The Chapin Hall Center for Children at the University of Chicago

Child abuse prevention as a concept and as a field has come a long way in the past thirty years (Daro & Cohn-Donnelly, 2002). Prevention practitioners, advocates and researchers have a greater appreciation for the complexity of the problem they seek to resolve and are slightly more resistant to overstating their case. Prevention efforts have established stronger, more diversified partnerships that are engaging more people and institutions.

Prevention research is more rigorous in terms of methods and measures and is more frequently cited in the articulation of specific program and policy decisions. Program evaluations are documenting more consistent and robust outcomes. As a field, prevention advocates are less competitive and are learning how to work across service models and problem areas. Evidence of this commitment to collaboration can be found in the growing number of community partnerships and collaborations to promote child protection and early childhood education. State and county governments across the country are finding ways to pool their resources and think beyond their own agency or bureaucratic boundaries. All of these trends suggest society can expect more from its future investments in prevention. To garner these added benefits, however, prevention practitioners and researchers need to value what has been learned and recognize they need to do better.

LESSONS LEARNED
In investigating the features of successful programs, many have written about the importance of building innovations around strong theories of change that establish clear, coherent linkages among participant needs, program goals, program structure and staff skills (Berlin, O’Neal & Brooks-Gunn, 1998; Fulbright-Anderson, Kubisch & Connell, 1998; Olds, et al., 1999; Weiss, 1995). Others have emphasized the need for greater attention to the role community values and resources play in a child’s development (Earls, 1998; Melton & Berry, 1994; Schorr, 1997) and the importance of continuous adherence to quality standards in both structuring programs and hiring and supervising staff (Dunst, 1995; Schorr, 1997; Wasik & Bryant, 2001).

Within these parameters, child abuse prevention advocates have designed and implemented a number of diverse and effective prevention efforts. Concerns over parental rights and family privacy have led prevention advocates to frame these efforts in terms of those risk factors identified in the literature as resulting in a higher probability of abuse or neglect. Such factors include both demographic characteristics (e.g., poverty, single parent status, young maternal age, etc.) as well as psychosocial characteristics (e.g., low frustration tolerance, substance abuse, limited knowledge of child development, situational stress, etc.). When prevention efforts have sought universal coverage, they generally involve efforts that pose minimal threats to family privacy or parental control.

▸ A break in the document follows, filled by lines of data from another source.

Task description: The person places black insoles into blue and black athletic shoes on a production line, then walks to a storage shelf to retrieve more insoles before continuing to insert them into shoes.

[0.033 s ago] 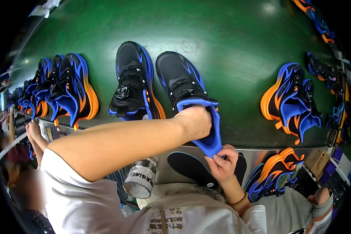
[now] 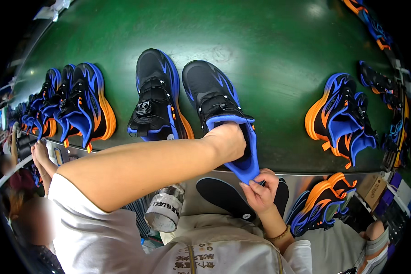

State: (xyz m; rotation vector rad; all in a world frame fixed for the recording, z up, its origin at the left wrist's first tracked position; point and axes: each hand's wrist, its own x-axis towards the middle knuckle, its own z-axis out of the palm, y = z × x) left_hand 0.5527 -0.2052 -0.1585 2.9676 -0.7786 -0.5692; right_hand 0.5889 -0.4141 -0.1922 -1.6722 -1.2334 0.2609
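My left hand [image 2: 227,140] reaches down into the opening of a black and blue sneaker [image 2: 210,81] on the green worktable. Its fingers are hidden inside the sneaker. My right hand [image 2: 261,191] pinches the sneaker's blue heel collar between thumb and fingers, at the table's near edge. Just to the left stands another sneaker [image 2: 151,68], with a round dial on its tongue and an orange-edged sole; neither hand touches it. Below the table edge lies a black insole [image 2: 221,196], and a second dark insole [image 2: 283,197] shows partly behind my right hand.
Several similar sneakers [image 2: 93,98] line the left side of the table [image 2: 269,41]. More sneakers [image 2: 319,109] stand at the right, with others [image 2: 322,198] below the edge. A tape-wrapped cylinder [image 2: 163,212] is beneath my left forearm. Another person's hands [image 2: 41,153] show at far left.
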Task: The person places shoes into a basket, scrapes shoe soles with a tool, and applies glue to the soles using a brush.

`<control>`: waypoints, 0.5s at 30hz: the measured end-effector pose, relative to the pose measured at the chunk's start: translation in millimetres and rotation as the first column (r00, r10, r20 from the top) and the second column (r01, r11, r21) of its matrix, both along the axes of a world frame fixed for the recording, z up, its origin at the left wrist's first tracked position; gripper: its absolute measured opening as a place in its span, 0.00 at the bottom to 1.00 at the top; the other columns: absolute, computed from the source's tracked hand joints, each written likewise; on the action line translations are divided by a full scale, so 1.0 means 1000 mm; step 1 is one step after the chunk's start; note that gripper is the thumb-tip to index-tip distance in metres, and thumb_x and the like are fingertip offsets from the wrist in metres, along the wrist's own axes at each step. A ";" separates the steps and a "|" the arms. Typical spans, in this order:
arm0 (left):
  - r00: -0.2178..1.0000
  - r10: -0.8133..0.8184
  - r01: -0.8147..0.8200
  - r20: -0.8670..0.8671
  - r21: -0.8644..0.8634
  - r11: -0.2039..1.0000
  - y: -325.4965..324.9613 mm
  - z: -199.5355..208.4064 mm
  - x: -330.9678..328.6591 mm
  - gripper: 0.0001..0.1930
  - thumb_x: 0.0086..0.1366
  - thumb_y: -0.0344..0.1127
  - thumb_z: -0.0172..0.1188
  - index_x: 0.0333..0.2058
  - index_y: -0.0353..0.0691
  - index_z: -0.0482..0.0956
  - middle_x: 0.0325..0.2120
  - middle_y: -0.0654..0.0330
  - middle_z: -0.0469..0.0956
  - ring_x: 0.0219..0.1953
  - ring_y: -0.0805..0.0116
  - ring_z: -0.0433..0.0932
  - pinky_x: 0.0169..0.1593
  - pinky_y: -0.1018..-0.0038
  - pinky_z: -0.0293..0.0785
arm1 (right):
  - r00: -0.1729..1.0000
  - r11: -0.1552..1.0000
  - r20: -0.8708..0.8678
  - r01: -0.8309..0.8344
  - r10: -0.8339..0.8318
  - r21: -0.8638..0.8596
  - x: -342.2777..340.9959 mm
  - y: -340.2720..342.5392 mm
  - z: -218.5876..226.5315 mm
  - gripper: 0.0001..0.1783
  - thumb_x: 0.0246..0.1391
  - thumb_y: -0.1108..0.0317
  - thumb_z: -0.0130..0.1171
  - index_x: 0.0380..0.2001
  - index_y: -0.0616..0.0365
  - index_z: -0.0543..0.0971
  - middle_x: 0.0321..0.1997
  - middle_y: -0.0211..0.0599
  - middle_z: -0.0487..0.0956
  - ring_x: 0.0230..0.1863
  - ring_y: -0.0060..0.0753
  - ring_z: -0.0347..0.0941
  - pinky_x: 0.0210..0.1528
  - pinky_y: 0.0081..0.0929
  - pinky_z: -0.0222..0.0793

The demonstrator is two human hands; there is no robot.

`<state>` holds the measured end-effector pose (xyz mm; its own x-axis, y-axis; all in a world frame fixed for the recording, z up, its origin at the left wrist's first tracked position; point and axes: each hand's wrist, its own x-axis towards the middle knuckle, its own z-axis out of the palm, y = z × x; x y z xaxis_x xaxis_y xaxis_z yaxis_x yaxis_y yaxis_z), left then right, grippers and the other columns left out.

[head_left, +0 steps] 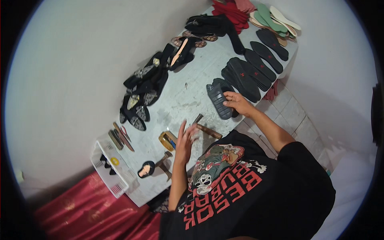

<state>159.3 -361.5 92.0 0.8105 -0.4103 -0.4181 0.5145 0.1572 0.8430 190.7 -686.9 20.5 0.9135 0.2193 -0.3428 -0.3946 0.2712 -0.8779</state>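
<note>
My right hand (238, 103) is closed on the edge of a dark grey, ridged shoe sole (218, 102), thumb and fingers gripping its right side. It is held over the near end of the rows of black soles (243, 79), several of which bear small red marks. My left hand (185, 141) is raised over the near part of the table with its fingers apart and slightly blurred, holding nothing. Close to it lie a hammer (209, 131) with a wooden handle and a yellowish container (166, 141), partly hidden behind the hand.
The white table (176, 94) carries black embellished shoes (146, 72) along its left edge. Red pieces (232, 15) and pale and green insoles (272, 20) lie at the far end. Nearer are a second hammer (162, 164), hand tools (121, 136) and a white plastic basket (109, 168).
</note>
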 end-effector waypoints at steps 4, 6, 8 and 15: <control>0.999 0.048 -0.047 0.003 -0.218 0.975 -0.033 -0.015 0.037 0.40 0.76 0.45 0.53 0.77 0.48 0.40 0.68 0.44 0.64 0.67 0.52 0.69 0.67 0.60 0.66 | 0.981 0.955 -0.030 -0.178 0.190 0.236 -0.020 0.069 0.036 0.15 0.65 0.71 0.62 0.52 0.64 0.77 0.39 0.28 0.83 0.37 0.15 0.78 0.40 0.18 0.73; 0.997 0.074 -0.072 -0.005 -0.296 0.952 -0.042 0.005 0.036 0.41 0.75 0.40 0.53 0.78 0.51 0.39 0.67 0.43 0.65 0.66 0.51 0.71 0.65 0.61 0.69 | 0.932 0.930 -0.061 -0.351 0.358 0.107 -0.032 0.094 0.028 0.10 0.66 0.67 0.63 0.45 0.61 0.80 0.34 0.26 0.82 0.32 0.17 0.77 0.36 0.17 0.71; 0.995 0.073 -0.057 0.075 -0.206 0.977 -0.035 0.022 0.033 0.42 0.74 0.33 0.52 0.78 0.59 0.37 0.64 0.43 0.68 0.62 0.52 0.75 0.61 0.65 0.76 | 0.928 0.929 -0.075 -0.355 0.364 0.108 -0.048 0.117 0.010 0.09 0.66 0.66 0.63 0.43 0.60 0.81 0.34 0.26 0.82 0.32 0.16 0.76 0.36 0.17 0.70; 0.962 -0.148 -0.015 -0.231 -0.581 0.814 0.052 -0.026 0.004 0.36 0.76 0.62 0.44 0.69 0.40 0.62 0.44 0.54 0.81 0.46 0.66 0.82 0.52 0.69 0.80 | 0.725 0.726 0.057 -0.678 0.686 -0.117 -0.049 0.162 0.038 0.17 0.64 0.59 0.65 0.46 0.62 0.82 0.34 0.27 0.81 0.35 0.21 0.73 0.41 0.23 0.70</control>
<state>162.9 -309.2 66.0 0.6710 -0.6885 -0.2752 0.7231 0.5258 0.4479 142.1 -524.5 58.5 0.5555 0.7701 -0.3137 -0.3634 -0.1145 -0.9246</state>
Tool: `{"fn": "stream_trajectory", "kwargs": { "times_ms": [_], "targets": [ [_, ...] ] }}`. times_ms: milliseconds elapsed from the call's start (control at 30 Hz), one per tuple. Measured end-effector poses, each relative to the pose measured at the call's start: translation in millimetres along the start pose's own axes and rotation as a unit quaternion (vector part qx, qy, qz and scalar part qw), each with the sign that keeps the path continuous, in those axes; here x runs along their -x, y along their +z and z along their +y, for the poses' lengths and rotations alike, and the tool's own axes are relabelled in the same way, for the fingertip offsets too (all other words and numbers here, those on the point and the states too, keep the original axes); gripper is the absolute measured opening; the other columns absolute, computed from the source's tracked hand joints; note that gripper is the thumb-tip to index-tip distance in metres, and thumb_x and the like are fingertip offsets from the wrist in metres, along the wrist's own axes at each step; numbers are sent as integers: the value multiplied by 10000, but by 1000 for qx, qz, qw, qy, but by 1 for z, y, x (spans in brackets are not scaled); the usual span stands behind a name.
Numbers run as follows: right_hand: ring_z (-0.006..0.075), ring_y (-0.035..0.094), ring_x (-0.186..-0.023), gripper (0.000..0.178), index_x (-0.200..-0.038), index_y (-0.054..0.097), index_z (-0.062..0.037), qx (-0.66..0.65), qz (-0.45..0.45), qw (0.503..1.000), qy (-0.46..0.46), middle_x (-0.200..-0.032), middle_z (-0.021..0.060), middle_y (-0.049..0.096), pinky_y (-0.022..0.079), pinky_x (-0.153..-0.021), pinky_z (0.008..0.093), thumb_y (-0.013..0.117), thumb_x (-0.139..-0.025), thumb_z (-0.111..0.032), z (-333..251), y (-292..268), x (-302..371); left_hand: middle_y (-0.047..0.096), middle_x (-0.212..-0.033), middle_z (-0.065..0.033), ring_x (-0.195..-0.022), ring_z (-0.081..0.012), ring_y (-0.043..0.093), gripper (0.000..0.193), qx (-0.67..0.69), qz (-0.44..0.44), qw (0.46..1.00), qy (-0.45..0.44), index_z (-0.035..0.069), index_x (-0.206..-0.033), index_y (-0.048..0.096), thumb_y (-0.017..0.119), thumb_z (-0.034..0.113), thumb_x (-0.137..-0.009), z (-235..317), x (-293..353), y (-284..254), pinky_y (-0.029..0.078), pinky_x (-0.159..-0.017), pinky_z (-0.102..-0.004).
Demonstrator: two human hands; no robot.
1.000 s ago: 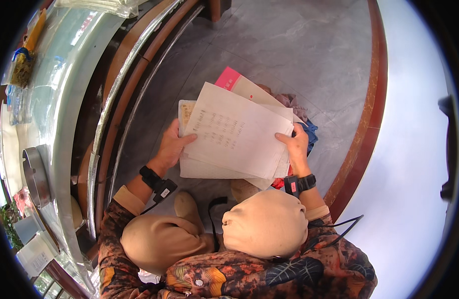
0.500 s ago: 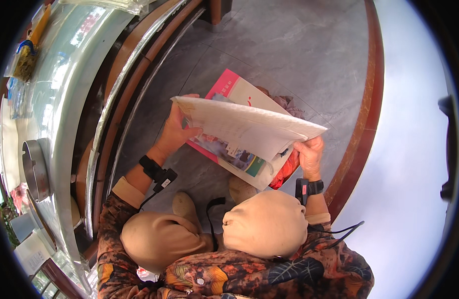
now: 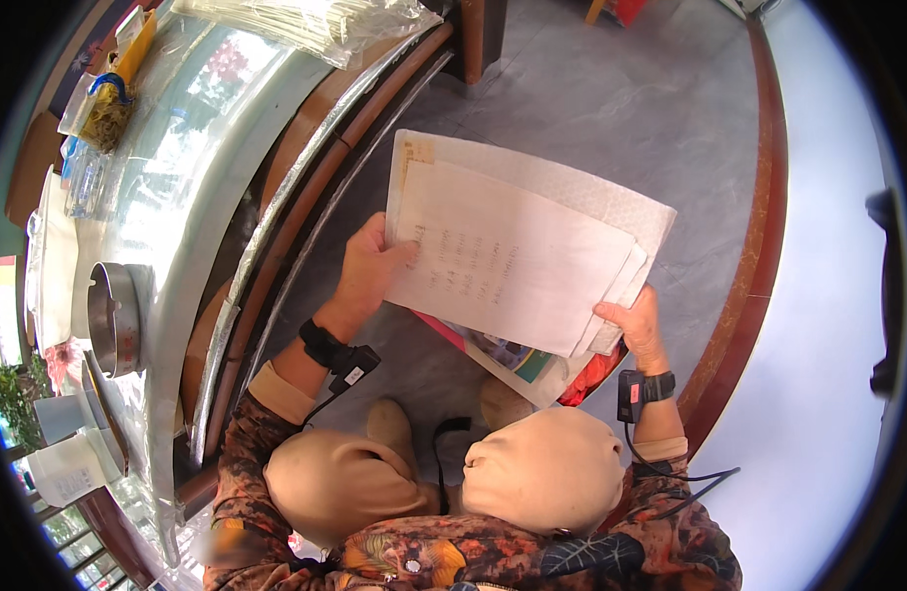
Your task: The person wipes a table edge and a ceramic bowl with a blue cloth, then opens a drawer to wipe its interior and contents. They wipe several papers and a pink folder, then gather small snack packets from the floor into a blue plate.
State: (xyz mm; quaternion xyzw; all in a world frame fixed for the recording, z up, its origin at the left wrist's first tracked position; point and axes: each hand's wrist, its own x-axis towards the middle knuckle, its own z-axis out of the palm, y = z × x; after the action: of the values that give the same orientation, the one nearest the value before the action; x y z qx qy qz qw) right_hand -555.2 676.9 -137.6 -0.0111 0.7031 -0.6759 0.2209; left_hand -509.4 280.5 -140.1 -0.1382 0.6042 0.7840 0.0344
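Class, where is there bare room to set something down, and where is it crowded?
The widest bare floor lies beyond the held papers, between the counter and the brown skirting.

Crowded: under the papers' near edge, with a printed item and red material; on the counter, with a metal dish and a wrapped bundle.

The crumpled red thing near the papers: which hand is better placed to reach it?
Probably the right hand, which holds the papers nearer the crumpled red thing in the picture; the left hand grips them farther left.
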Motion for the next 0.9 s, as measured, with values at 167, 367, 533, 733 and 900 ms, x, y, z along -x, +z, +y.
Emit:
{"fn": "stream_trajectory", "kwargs": {
  "times_ms": [167, 367, 533, 733, 900],
  "targets": [
    [240, 709, -967, 481, -1248, 606, 89, -205, -14, 978, 17, -1133, 169, 704, 575, -887, 344, 727, -789, 11, -25, 26, -30, 673, -1151, -100, -1004, -142, 669, 312, -3, 6, 1000, -30, -41, -1254, 546, 596, 132, -999, 58, -4, -24, 550, -855, -293],
    [275, 717, -960, 452, -1249, 587, 111, -297, -45, 954, -8, -1124, 187, 698, 595, -873, 387, 691, -815, 37, -72, 65, -109, 654, -1233, -126, -1080, -216, 649, 593, 72, 81, 994, 23, 5, -1295, 539, 310, 513, -1093, 87, 4, -51, 528, -897, -359],
    [305, 714, -940, 379, -1161, 621, 119, -326, -74, 941, -60, -1084, 199, 697, 600, -849, 423, 687, -788, 97, -90, 134, -181, 642, -1237, -141, -1053, -216, 638, 587, 50, 41, 998, -23, 16, -1278, 549, 301, 514, -1094, 54, 24, -45, 517, -877, -361],
    [296, 695, -798, 535, -1069, 599, 143, -252, -102, 958, -89, -937, 183, 666, 585, -654, 434, 885, -734, -160, -163, 235, -277, 650, -1215, -126, -1036, -198, 638, 575, 20, 64, 996, -52, 22, -1276, 547, 299, 509, -1095, 45, 28, -39, 515, -878, -352],
    [224, 688, -991, 642, -1239, 572, 77, -145, -82, 976, -142, -1032, 116, 675, 553, -752, 312, 758, -889, -428, -136, 208, -272, 652, -1202, -119, -1016, -192, 642, 525, 2, 73, 996, -51, 23, -1268, 552, 312, 461, -1104, 43, 33, -38, 514, -870, -340]
  ]
}}
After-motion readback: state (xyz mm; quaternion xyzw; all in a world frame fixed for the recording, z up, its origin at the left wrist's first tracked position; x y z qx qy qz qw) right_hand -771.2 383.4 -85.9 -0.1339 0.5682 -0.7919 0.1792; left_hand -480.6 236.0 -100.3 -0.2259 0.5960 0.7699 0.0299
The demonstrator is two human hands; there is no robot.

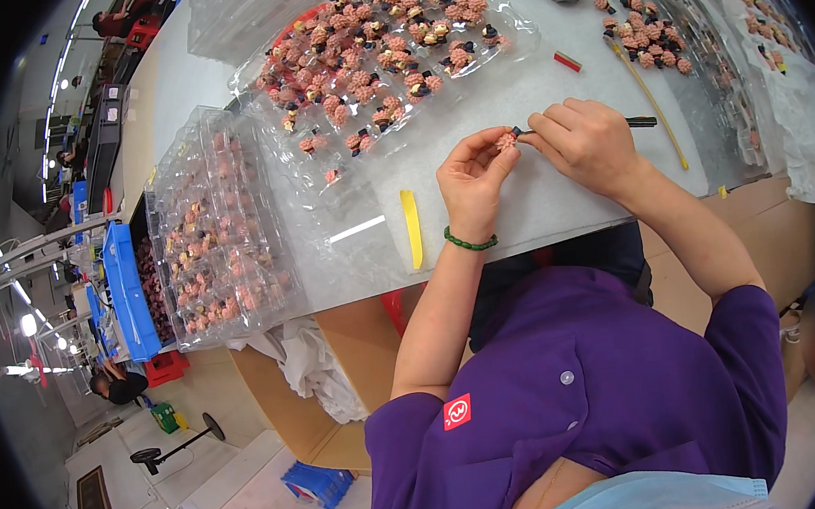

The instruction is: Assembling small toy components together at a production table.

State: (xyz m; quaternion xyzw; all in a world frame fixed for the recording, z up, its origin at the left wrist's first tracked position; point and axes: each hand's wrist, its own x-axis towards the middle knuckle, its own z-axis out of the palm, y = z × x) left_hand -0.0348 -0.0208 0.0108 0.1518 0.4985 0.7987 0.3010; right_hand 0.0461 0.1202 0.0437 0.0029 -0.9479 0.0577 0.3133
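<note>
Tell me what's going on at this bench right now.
The person's left hand pinches a small pink-and-dark figure, while the right hand holds a thin dark tool close beside it. More such figures fill clear trays to the left, and a loose pile lies farther right. A yellow strip lies nearby.

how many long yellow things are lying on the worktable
2: a yellow strip left of the left hand, and a thin yellow stick right of the right hand. Others may be hidden under the plastic trays.
</note>
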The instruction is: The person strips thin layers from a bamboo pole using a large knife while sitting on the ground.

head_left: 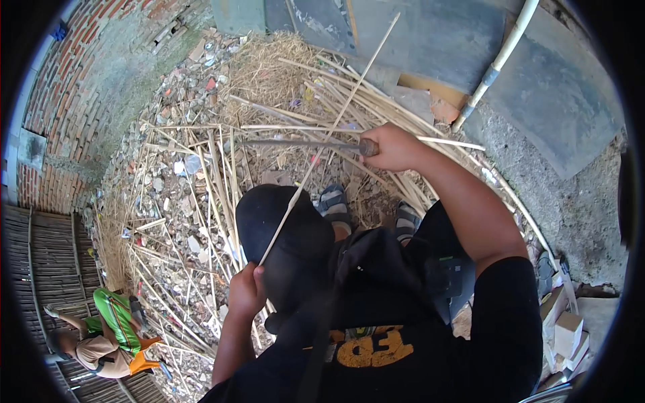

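My left hand (247, 293) grips the near end of a long, thin bamboo strip (293, 197), which slants up and away to the right. A long-bladed knife (289, 142) is in my right hand (391, 148), fingers closed around its short, thick handle. The narrow dark blade points left and crosses the strip above its swollen joint; whether the two touch, I cannot tell. Below the strip is my dark-clothed left knee (282, 228). Beyond lie many loose bamboo strips (215, 168) and a heap of dry, straw-like shavings (272, 74).
My sandalled feet (334, 205) rest on rubble-strewn ground. A brick wall (74, 101) stands left, grey panels (430, 40) and a pale pole (497, 64) at the far right. Another person (107, 339) sits at lower left by a woven bamboo screen (47, 255). Pale blocks (568, 334) lie at lower right.
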Demonstrator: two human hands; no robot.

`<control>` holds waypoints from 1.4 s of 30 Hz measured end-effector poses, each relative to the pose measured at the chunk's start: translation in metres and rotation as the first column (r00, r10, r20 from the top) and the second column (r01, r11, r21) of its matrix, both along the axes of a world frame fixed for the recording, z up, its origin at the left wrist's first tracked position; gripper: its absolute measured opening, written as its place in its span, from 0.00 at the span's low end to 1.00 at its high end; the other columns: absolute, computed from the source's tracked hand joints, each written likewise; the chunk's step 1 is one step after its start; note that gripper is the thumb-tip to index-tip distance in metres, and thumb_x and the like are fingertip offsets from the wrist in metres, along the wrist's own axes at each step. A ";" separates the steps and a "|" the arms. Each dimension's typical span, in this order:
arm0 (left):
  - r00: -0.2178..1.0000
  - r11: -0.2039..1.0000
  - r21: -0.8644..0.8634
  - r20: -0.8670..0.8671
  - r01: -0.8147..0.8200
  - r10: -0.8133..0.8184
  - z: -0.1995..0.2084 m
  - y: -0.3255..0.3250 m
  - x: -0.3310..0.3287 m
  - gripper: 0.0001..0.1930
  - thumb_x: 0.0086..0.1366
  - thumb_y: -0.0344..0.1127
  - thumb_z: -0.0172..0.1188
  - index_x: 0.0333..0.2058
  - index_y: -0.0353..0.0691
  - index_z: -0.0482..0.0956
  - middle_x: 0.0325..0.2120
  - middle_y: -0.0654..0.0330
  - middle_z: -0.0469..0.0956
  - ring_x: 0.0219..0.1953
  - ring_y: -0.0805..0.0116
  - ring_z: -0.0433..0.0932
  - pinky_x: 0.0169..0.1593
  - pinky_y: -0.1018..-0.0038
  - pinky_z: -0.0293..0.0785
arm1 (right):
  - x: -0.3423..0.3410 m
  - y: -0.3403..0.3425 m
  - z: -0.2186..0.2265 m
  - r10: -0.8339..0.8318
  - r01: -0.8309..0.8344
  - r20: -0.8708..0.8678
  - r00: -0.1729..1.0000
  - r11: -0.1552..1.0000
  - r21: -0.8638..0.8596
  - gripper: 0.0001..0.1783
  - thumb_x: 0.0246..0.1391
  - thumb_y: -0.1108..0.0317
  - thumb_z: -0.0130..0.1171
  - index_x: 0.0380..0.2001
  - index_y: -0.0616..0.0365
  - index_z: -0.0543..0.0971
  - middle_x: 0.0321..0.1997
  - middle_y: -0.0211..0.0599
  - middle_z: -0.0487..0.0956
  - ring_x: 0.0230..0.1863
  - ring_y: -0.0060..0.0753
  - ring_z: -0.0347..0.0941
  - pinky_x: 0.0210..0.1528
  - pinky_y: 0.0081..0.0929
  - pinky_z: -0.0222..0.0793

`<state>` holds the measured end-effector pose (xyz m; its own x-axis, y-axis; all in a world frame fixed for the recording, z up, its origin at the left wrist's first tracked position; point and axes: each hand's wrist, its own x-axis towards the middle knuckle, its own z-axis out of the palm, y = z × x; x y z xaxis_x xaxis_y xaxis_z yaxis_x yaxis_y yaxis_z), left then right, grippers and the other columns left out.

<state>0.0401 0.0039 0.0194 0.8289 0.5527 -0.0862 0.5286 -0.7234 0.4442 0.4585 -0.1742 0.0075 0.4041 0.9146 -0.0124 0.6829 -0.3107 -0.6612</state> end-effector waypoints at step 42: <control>0.999 0.999 -0.043 -0.020 0.032 -0.033 0.014 0.005 0.000 0.18 0.74 0.43 0.49 0.28 0.36 0.69 0.17 0.41 0.72 0.24 0.32 0.74 0.28 0.47 0.66 | -0.017 0.001 0.010 -0.114 0.141 0.220 0.969 0.984 -0.112 0.13 0.45 0.61 0.65 0.36 0.51 0.81 0.32 0.44 0.82 0.40 0.51 0.80 0.42 0.47 0.76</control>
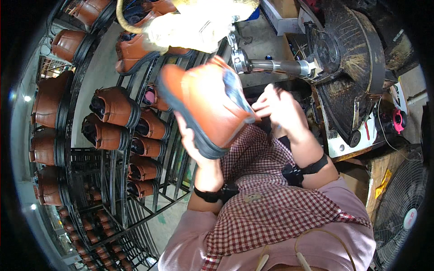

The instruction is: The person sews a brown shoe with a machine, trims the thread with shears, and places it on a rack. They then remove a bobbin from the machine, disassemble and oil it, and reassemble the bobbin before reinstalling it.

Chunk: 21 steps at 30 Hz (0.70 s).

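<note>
Shoe in left hand, right hand just beside it.

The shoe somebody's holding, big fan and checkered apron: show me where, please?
Held shoe (203,101), head view, on its brown leather side.
Big fan (409,218), head view, on its round middle.
Checkered apron (266,210), head view, on its front.

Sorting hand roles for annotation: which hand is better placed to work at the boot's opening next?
Probably the right hand: it's raised beside the opening of the brown boot. The left hand looks committed, holding the boot along its sole. Blur hides whether the right hand touches the boot.
</note>
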Available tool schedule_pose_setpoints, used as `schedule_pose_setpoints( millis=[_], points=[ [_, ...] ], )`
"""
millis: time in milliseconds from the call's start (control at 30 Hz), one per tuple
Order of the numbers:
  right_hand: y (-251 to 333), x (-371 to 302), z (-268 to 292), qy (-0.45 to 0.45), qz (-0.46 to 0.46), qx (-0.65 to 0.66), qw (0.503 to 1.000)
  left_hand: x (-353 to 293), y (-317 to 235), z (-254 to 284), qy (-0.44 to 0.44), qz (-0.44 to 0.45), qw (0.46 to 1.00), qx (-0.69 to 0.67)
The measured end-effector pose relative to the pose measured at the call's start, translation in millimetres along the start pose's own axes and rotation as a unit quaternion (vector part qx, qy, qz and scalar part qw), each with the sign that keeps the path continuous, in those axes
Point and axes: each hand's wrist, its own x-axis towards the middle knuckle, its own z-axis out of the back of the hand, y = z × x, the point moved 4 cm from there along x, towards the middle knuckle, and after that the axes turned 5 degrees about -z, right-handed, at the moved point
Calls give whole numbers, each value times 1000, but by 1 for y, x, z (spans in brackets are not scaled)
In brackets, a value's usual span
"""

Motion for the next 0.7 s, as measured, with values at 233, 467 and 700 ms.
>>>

Volumes have been written about the efficacy of individual prevention strategies and broad prevention systems (Daro, 1988; Daro & Cohn-Donnelly, 2001; Willis, Holden & Rosenberg, 1992). Home visitation programs, group-based interventions, family resource centers, public awareness campaigns and institutional reforms all have been used to reduce a child’s risk for physical abuse or neglect.

Each strategy has produced some changes in targeted outcome areas with selected populations. Several center based programs and support groups have demonstrated strong outcomes in extending the time between pregnancies and improving parental capacity among teen moms (Baker, Piotrkowski & Brooks-Gunn, 1999; Carter & Harvey, 1996; Daro & Cohn-Donnelly, 2001). In contrast, home based interventions appear particularly attractive to low income new parents struggling the balance the demands of child rearing with their own need for personal support (Daro & Cohn-Donnelly, 2001; Guterman, 2001). Strong empirical support for any of these strategies, however, is limited. In some cases, the absence of consistent outcomes reflects measurement difficulties (e.g., the absence of solid baseline data, the lack of standardized assessment measures in certain domains, incomplete or inaccurate administrative data systems, etc). In other cases, the evaluations of these strategies have not incorporated rigorous designs (e.g., controlled randomized trials or quasi-experimental designs) or identified samples large enough to detect more subtle changes in attitudes or behaviors. In other cases, implementation difficulties such as high staff turnover rates, poor participant identification procedures, or dramatic changes in community context have limited a strategy’s potential.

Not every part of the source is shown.